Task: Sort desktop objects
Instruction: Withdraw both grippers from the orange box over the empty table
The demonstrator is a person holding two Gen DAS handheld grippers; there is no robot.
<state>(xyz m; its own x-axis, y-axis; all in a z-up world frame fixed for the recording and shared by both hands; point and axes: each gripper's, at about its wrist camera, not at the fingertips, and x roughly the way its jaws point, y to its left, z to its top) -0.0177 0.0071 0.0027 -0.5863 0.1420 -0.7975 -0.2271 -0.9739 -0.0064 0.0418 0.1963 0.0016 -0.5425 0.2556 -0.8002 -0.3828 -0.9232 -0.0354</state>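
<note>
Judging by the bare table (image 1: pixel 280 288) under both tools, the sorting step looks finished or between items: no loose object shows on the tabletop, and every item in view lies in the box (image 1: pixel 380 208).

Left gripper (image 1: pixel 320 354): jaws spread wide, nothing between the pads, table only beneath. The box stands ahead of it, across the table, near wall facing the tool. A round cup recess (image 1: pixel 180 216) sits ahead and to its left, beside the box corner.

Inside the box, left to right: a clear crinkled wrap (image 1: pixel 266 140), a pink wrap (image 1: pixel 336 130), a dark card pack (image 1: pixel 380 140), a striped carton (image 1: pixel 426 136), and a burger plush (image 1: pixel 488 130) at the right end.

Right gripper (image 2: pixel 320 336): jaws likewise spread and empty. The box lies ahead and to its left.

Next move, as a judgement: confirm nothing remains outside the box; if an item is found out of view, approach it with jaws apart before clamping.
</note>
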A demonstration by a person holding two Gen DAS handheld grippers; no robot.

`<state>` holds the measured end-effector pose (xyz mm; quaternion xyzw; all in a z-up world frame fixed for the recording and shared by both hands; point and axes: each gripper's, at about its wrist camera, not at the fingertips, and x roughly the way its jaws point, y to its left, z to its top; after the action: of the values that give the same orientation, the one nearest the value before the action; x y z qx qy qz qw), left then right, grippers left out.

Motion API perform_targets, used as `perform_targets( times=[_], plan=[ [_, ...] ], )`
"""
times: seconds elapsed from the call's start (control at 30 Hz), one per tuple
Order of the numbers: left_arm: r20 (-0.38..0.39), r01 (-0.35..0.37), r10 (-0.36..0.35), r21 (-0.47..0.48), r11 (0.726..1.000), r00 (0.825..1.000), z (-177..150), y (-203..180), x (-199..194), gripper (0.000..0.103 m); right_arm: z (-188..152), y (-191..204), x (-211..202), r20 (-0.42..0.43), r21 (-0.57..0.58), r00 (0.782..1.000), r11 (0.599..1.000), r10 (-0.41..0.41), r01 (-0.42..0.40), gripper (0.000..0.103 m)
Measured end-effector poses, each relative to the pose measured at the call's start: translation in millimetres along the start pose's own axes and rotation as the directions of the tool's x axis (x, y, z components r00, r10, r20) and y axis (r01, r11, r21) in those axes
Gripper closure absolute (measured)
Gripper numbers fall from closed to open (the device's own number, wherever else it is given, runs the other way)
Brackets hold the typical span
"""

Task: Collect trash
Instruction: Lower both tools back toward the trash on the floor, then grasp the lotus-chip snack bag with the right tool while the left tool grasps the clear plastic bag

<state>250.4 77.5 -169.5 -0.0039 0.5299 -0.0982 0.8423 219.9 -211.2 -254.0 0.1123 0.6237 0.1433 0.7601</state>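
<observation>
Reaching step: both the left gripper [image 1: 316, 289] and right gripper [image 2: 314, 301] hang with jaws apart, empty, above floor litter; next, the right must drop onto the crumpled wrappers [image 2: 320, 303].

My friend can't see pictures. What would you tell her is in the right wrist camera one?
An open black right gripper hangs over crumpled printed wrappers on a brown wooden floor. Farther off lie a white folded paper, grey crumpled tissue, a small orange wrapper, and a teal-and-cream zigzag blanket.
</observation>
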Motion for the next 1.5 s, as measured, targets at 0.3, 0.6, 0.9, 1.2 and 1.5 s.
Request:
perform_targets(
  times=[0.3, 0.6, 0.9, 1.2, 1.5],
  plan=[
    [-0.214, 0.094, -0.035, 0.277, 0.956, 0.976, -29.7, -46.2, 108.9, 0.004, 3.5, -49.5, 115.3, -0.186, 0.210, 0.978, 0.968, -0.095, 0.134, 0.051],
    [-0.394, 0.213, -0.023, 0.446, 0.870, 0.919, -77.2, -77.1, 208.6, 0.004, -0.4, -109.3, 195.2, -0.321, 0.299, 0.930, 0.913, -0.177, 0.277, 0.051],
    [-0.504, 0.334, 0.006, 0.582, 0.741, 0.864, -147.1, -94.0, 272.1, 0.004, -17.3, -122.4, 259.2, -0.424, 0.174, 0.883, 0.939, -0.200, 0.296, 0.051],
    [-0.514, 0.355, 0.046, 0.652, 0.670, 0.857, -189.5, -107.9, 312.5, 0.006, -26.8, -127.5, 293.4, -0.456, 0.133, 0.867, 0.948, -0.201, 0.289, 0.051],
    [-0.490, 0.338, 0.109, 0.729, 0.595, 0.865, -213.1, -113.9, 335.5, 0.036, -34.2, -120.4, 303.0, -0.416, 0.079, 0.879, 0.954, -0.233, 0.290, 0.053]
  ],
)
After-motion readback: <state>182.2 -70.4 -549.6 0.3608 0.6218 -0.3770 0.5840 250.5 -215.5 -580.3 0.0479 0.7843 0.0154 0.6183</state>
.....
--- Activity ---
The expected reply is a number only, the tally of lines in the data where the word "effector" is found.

--- Response to this task ---
2